The amount of compute used to train AI models has increased roughly one-hundred-millionfold since 2010. Compute supply has not kept pace with demand, driving up prices and rewarding the companies that have near-monopolies on chip design and manufacturing.
Last May, Elon Musk said that “GPUs at this point are considerably harder to get than drugs” (and he would know). One startup CEO said “It’s like toilet paper during the pandemic.”
Perhaps no one has benefited more from the deep learning revolution than the 31-year-old GPU designer Nvidia. GPUs, chips originally designed to process 3D video game graphics, were discovered to be the best hardware for training deep learning models. Nvidia, once little-known outside of PC gaming circles, reportedly accounts for 88 percent of the GPU market and has ridden the wave of AI investment. Since OpenAI’s founding in December 2015, Nvidia’s valuation has risen more than 9,940 percent, breaking $1 trillion last summer. CEO and cofounder Jensen Huang was worth $5 billion in 2020. Now it’s $64 billion.
If training a human-level AI system requires an unprecedented amount of computing power, close to economic and technological limits, as seems likely, and additional compute is needed to increase the scale or capabilities of the system, then your takeoff speed may be rate-limited by the availability of this key input. This kind of reasoning is probably why Altman thinks a smaller compute overhang will result in a slower takeoff.
Given all this, many in the AI safety community think that increasing the supply of compute will increase existential risk from AI, by both shortening timelines AND increasing takeoff speed — reducing the time we have to work on technical safety and AI governance and making loss of control more likely.
So why is Sam Altman reportedly trying to raise trillions of dollars to massively increase the supply of compute?

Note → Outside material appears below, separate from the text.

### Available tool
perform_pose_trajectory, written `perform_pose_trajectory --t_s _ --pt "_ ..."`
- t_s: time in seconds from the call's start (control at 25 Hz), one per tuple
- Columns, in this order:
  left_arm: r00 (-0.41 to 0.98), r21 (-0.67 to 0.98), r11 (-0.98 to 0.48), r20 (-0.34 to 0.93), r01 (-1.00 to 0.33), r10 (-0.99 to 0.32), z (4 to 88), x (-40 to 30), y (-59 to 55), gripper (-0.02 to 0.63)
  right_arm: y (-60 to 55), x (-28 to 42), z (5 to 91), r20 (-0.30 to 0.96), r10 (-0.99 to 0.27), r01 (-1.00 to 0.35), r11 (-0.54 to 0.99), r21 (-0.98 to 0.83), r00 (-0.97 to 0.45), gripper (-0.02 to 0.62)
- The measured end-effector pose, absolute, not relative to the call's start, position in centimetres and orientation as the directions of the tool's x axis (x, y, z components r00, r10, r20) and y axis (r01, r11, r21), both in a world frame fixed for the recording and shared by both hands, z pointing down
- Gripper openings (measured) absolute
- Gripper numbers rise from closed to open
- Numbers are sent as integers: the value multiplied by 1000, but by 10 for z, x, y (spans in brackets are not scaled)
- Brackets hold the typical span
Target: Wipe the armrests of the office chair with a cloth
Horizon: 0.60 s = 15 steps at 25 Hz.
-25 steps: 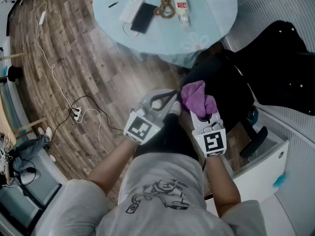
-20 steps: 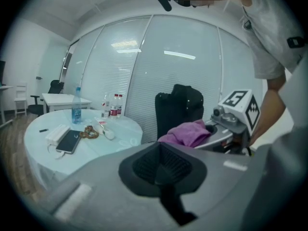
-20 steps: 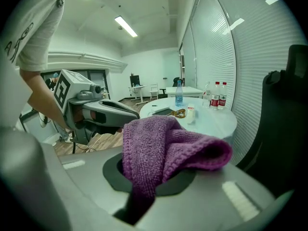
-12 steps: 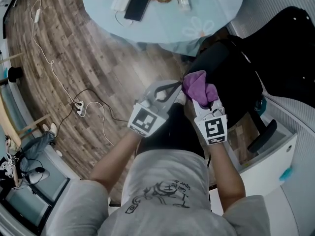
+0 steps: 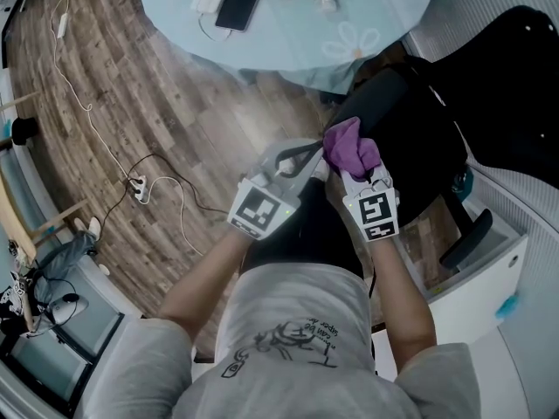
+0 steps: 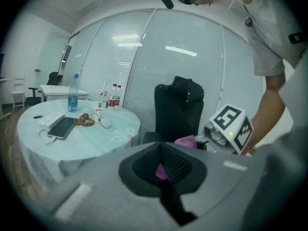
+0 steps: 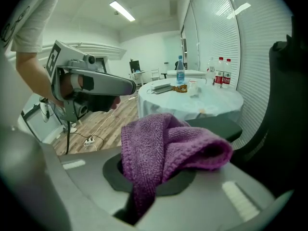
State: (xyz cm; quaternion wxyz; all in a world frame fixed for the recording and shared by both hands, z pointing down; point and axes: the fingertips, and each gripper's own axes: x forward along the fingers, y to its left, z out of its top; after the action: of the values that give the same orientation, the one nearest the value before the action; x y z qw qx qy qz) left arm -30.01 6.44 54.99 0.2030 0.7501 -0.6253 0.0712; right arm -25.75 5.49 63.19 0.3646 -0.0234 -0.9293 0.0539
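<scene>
A black office chair (image 5: 397, 116) stands beside the round table, its backrest (image 6: 178, 107) upright and one armrest (image 5: 467, 238) low at the right. My right gripper (image 5: 356, 175) is shut on a purple knitted cloth (image 5: 349, 149), which bunches over the jaws (image 7: 168, 148) in the right gripper view. My left gripper (image 5: 307, 162) is shut with nothing between its pads. Its tips point at the cloth from the left, close beside it. In the left gripper view a bit of purple cloth (image 6: 185, 141) shows past the closed jaws. Both grippers hover over the seat's front edge.
The round table (image 5: 367, 16) with a pale blue cover carries a phone (image 5: 238, 3), bottles and small items. A power strip with cables (image 5: 137, 186) lies on the wooden floor at the left. A white cabinet (image 5: 489, 295) stands right of the chair.
The two grippers have stayed close together by the chair. The right gripper has turned slightly and holds the cloth a little nearer the left gripper's tips.
</scene>
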Motion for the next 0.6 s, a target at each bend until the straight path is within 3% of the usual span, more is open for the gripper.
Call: perform_pose_trajectory --t_s 0.6 --pt "222 221 -147 368 -964 -903 551 -295 60 2 19 -265 636 689 95 41 995 -94 -719 40"
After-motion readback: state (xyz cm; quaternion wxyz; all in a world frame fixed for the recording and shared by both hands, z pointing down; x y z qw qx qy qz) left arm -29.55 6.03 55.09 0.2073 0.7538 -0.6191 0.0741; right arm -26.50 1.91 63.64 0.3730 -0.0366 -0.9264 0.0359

Last night, the Wall Street Journal reported that Altman was in talks with the UAE and other investors to raise up to $7 trillion to build more AI chips.

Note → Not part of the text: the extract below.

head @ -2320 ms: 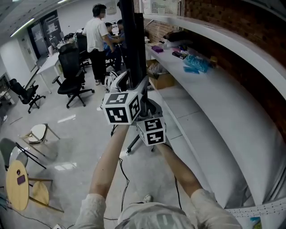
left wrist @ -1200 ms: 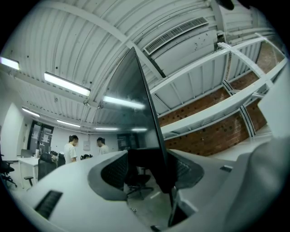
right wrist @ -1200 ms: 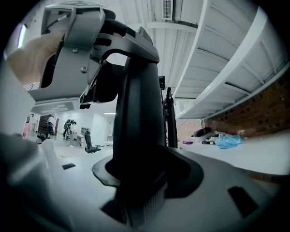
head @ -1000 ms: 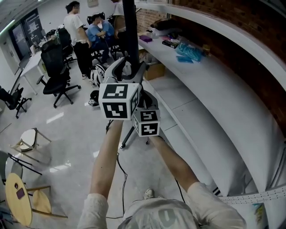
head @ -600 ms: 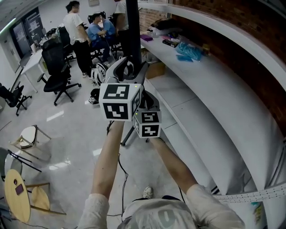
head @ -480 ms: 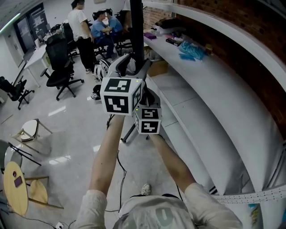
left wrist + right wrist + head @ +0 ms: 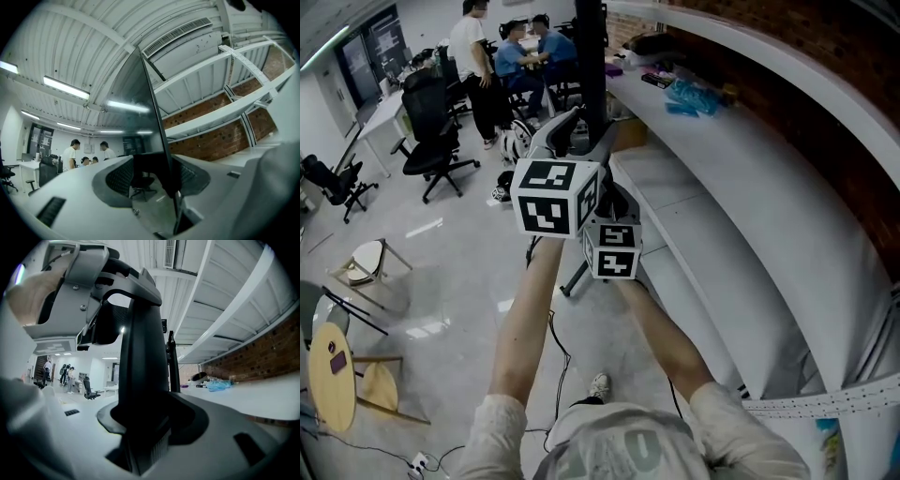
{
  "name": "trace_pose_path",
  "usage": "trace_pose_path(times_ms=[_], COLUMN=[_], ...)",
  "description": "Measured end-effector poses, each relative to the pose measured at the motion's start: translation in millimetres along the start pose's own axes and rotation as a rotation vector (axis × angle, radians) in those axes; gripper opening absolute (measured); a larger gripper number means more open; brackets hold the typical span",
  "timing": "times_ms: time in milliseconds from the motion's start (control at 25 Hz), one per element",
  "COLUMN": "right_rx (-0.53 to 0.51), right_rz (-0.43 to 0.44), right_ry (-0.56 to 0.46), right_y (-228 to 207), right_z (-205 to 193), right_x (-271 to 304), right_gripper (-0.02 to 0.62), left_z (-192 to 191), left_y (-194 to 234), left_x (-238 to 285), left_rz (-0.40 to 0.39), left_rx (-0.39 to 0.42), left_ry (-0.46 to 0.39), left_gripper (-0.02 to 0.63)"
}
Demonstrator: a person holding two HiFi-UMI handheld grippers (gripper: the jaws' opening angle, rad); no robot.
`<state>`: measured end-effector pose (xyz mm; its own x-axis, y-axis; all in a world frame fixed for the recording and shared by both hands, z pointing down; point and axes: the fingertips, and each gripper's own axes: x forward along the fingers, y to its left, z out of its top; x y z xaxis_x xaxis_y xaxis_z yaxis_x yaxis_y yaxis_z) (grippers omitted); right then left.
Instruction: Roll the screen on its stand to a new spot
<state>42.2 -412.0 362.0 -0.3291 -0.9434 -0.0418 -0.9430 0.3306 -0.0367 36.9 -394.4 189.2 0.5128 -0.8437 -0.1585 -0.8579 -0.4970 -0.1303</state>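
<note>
The head view looks steeply down, while both gripper views (very close) face the same black post (image 7: 592, 66).

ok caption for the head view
The left gripper and right gripper on the black stand, right jaws just closing round it, white counter alongside

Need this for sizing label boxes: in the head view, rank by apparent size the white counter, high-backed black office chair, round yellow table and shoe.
Largest: white counter.
Then: high-backed black office chair and round yellow table, too alike to rank.
Smallest: shoe.
</note>
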Motion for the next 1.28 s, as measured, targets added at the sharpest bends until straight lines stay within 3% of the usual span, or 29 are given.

I’m going to boldly predict that Sam Altman will not raise $7 trillion to build more AI chips. But even one percent of that total would nearly double the amount of money spent on semiconductor manufacturing equipment last year.
Perhaps most importantly, Altman’s plan seems to fly in the face of the arguments he made not even one year ago. Increasing the supply of compute is probably the purest form of boosting AI capabilities and would increase the compute overhang that he claimed to worry about.

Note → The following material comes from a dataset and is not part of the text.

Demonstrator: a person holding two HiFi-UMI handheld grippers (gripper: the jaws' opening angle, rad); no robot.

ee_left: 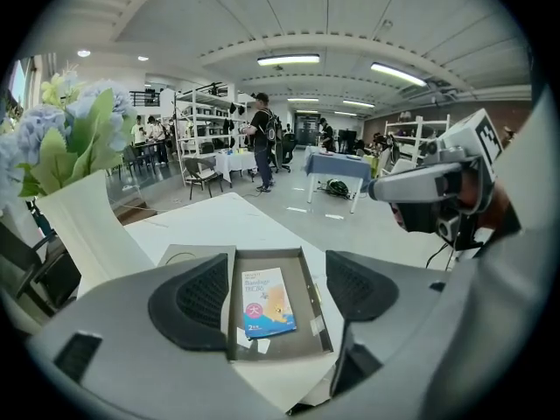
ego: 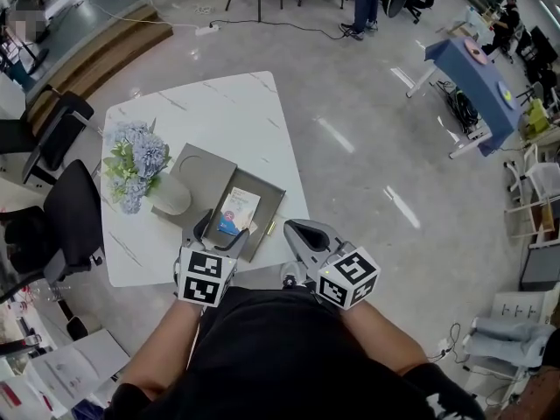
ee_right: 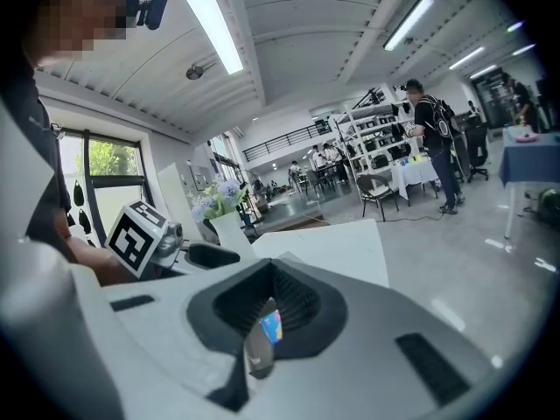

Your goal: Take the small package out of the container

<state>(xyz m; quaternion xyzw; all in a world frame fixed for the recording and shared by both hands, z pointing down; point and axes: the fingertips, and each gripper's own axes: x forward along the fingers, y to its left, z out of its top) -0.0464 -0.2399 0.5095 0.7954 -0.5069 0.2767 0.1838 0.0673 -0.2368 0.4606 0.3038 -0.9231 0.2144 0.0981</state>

The AI safety community sometimes divides AI research into capabilities and safety, but some researchers push back on this dichotomy. A friend of mine who works as a machine learning academic once wrote to me that “in some sense, almost all [AI] researchers are safety researchers because the goal is to try to understand how things work.”
Altman makes a similar point in the blog post:
There are good reasons to doubt the numbers reported above (mostly because they’re absurdly, unprecedentedly big). But regardless of its feasibility, this effort to massively expand the supply of compute is hard to square with the above argument. Making compute cheaper speeds things up without any necessary increase in understanding.
Following November’s board drama, early reporting emerged about Altman’s Middle East chip plans. It’s worth noting that Helen Toner and Tasha McCauley, two of the (now ex-) board members who voted to fire Altman, reviewed drafts of the February 2023 blog post. While I don’t think there was any single smoking gun that prompted the board to fire him, I’d be surprised if these plans didn’t increase tensions.
OpenAI deserves credit for publishing blog posts like “Planning for AGI and beyond.” Given the stakes of what they’re trying to do, it’s important to look at how OpenAI publicly reasons about these issues (of course, corporate blogs should be taken with a grain of salt and supplemented with independent reporting). And when the actions of company leaders seem to contradict these documents, it’s worth calling that out.
If Sam Altman has changed his mind about compute overhangs, it’d be great to hear about it from him.